Pakistan : Une attaque à l’acide contre une femme médecin
Une nouvelle attaque à l’acide visant une femme médecin dans la province du Baloutchistan a suscité une vive émotion au Pakistan et déclenché une série de grèves et de manifestations au sein du corps médical. L’incident relance le débat sur la sécurité des femmes sur leur lieu de travail et sur la lutte contre les violences fondées sur le genre.

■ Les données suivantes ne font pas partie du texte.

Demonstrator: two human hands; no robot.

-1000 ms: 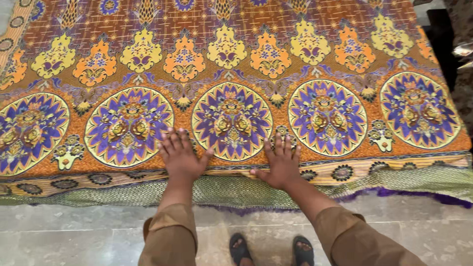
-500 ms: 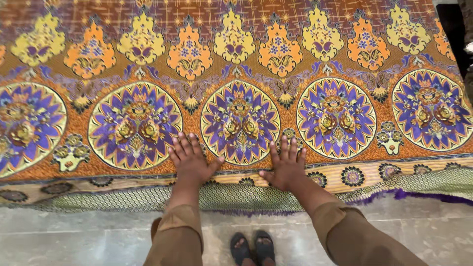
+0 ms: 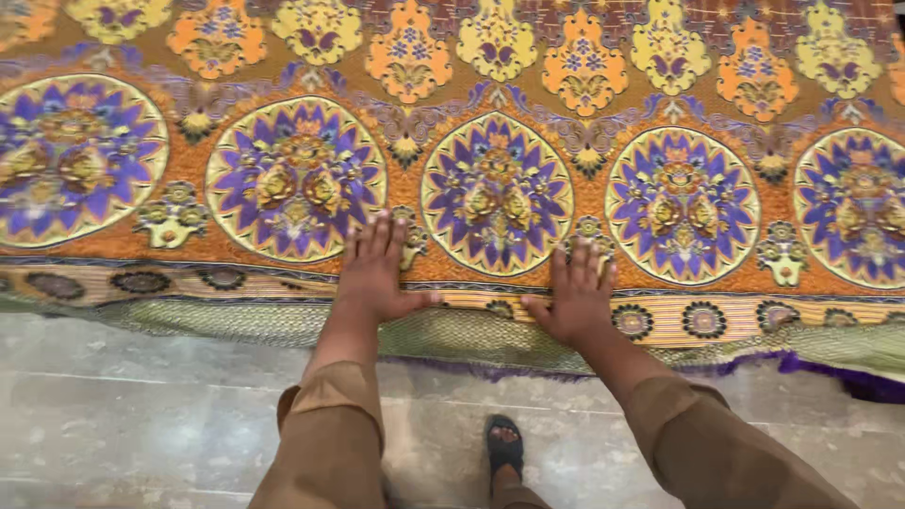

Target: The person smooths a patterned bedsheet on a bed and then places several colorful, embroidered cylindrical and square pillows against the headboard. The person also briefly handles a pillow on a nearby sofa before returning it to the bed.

Les faits se sont produits le samedi 6 juin dans un hôpital public de Quetta, principale ville du Baloutchistan, dans le sud-ouest du pays. Selon les autorités, un homme a aspergé d’acide la docteure Mahnoor Nasir, lui causant de graves brûlures au visage ainsi que sur plusieurs parties du corps. Les motivations de l’agresseur demeurent inconnues à ce stade de l’enquête. L’auteur présumé, employé comme opérateur d’ascenseur dans l’établissement hospitalier, a été tué alors qu’il tentait de prendre la fuite après son acte, selon les informations rapportées par les médias locaux. L’attaque a provoqué une onde de choc dans le secteur de la santé. Dès les heures suivant l’agression, des membres de la Young Doctors Association ont organisé des rassemblements au sein de l’hôpital. Plusieurs organisations de défense des droits humains, dont la Commission des droits de l’homme du Pakistan, ainsi que des représentants de la société civile, sont également descendus dans les rues de Quetta pour exprimer leur indignation. Les manifestants réclament un renforcement des mesures de sécurité pour le personnel féminin dans les hôpitaux publics et un contrôle plus strict de la vente des produits corrosifs. Ils soulignent que le climat d’insécurité auquel sont confrontées de nombreuses femmes contribue à aggraver la pénurie de médecins dans un pays confronté à une forte croissance démographique.
Bien que les attaques à l’acide soient criminalisées au Pakistan et passibles de lourdes sanctions, ce type de violence continue de toucher principalement les femmes. Selon l’Acid Survivors Foundation, organisation spécialisée dans l’aide aux victimes, 1 180 incidents impliquant de l’acide, de l’eau bouillante ou encore de l’essence ont été recensés entre 2011 et 2018. La communauté internationale a également réagi. Dans un communiqué, ONU Femmes Pakistan a condamné l’agression et rappelé que « les attaques à l’acide comptent parmi les formes les plus dévastatrices de violence fondée sur le genre », laissant aux survivantes des séquelles physiques et psychologiques souvent irréversibles. Alors que l’état de santé de la docteure Mahnoor Nasir continue de susciter l’inquiétude, cette nouvelle affaire met en lumière les défis persistants du Pakistan dans la protection des femmes contre les violences et les discriminations, rapporte Rfi.